I'm a psychologist and writer by training, but over the years I've "morphed" into a strategic solutions consultant who also offers writing services, as needed. I use a lot of the same skills that I learned as a psychologist-- active listening, asssessing/conceptualizing a problem, helping the client to articulate important goals, and then supporting them as they move forward. The difference is that the "problems" we tackle together involve projects and programs, not psychological issues. And the client is often an organization or individual who is trying to make the world a better place.
There's a lot of variety in my work, which I love. Sometimes I'm sitting and brainstorming with a client, sometimes I'm writing up a proposal or action plan on their behalf, sometimes I'm creating an educational workshop based on their needs. My role and degree of participation changes from one project to the next.
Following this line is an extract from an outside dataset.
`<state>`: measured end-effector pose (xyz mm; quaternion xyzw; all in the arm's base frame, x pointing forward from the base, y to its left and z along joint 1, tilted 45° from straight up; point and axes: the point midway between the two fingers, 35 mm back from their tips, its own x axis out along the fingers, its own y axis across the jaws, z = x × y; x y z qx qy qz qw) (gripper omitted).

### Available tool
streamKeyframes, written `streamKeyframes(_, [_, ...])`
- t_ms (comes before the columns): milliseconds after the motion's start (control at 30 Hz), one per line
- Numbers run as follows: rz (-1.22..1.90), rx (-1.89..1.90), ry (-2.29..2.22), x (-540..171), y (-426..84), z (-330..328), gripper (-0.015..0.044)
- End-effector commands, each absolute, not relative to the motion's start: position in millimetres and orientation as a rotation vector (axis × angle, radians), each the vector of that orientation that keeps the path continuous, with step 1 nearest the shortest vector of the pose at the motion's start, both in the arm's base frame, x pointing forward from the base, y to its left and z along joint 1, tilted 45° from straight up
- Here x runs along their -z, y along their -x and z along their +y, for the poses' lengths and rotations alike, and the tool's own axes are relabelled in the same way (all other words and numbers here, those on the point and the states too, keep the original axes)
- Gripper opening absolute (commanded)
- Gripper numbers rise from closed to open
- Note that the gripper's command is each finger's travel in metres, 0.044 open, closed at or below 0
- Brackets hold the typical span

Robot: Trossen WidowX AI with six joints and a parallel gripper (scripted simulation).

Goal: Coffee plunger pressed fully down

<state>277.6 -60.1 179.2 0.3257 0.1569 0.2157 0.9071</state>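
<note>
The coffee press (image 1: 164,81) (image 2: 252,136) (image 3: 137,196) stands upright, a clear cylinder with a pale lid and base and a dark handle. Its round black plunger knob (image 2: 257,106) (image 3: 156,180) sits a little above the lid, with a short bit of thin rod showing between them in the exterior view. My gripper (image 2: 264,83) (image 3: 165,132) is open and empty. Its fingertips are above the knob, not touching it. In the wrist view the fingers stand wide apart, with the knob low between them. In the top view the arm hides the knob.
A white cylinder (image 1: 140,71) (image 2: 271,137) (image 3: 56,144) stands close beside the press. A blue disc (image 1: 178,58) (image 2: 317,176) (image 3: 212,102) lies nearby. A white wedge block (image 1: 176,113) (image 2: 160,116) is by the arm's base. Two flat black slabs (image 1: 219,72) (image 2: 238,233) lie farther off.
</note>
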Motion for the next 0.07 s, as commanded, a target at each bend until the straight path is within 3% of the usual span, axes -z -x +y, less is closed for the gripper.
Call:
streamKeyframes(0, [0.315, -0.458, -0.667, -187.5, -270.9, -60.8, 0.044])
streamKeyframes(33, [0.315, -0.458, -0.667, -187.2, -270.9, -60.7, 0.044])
Last year I heard Elyse Frishman, rabbi and social advocate, talk about the impact of even "one degree of change." Based on her reading, she learned that if the space mission to send an American to the moon had been miscalculated by only one degree, the astronaughts would have missed the moon entirely. Her point? If we strive for even a small measure of change, we can experience dramatic results. She was talking about our ability to change ourselves, but the concept applies to how we relate to problems in the world as well.
It's so easy to be overwhelmed by the sheer number of things that are going wrong in our world, but I believe that each one of us can strive for effecting at least one degree of change. And if we join together, we can see big things happen.